## EXERCISE
Retyping the entire listing exactly is the task.

## SUPPLIED MATERIAL
※ ※ ※
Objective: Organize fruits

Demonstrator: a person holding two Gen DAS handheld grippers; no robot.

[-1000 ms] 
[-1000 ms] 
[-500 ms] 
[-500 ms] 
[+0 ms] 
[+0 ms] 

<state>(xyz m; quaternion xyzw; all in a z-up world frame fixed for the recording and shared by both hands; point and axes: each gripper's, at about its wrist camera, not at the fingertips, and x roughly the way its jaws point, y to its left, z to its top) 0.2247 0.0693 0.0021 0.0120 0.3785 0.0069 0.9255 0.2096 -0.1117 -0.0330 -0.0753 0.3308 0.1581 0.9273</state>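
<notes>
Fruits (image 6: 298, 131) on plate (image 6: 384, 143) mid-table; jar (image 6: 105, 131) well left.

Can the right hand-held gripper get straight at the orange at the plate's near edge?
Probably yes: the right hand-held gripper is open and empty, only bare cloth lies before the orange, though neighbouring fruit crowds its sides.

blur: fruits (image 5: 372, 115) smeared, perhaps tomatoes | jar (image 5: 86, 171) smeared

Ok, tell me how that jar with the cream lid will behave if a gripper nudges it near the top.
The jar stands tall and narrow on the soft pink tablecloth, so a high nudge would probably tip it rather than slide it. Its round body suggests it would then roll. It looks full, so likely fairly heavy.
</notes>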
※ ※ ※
## ANSWER SPACE
Objective: Organize fruits

Demonstrator: a person holding two Gen DAS handheld grippers; no robot.

[-1000 ms] 
[-1000 ms] 
[-500 ms] 
[-500 ms] 
[+0 ms] 
[+0 ms] 

<state>(xyz m; quaternion xyzw; all in a z-up world frame fixed for the recording and shared by both hands; point and axes: each gripper's, at about its wrist camera, not at the fingertips, and x roughly the way its jaws point, y to its left, z to its top) 0.2247 0.0693 0.0021 0.0120 0.3785 0.0069 0.9255 0.2096 -0.1117 -0.0330 -0.0753 0.3308 0.1581 0.9273</state>
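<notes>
Fruits (image 6: 298, 131) on plate (image 6: 384, 143) mid-table; jar (image 6: 105, 131) well left.

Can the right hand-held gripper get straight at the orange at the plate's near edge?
Probably yes: the right hand-held gripper is open and empty, only bare cloth lies before the orange, though neighbouring fruit crowds its sides.

blur: fruits (image 5: 372, 115) smeared, perhaps tomatoes | jar (image 5: 86, 171) smeared

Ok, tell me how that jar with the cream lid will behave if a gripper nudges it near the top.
The jar stands tall and narrow on the soft pink tablecloth, so a high nudge would probably tip it rather than slide it. Its round body suggests it would then roll. It looks full, so likely fairly heavy.
</notes>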

No more output is needed.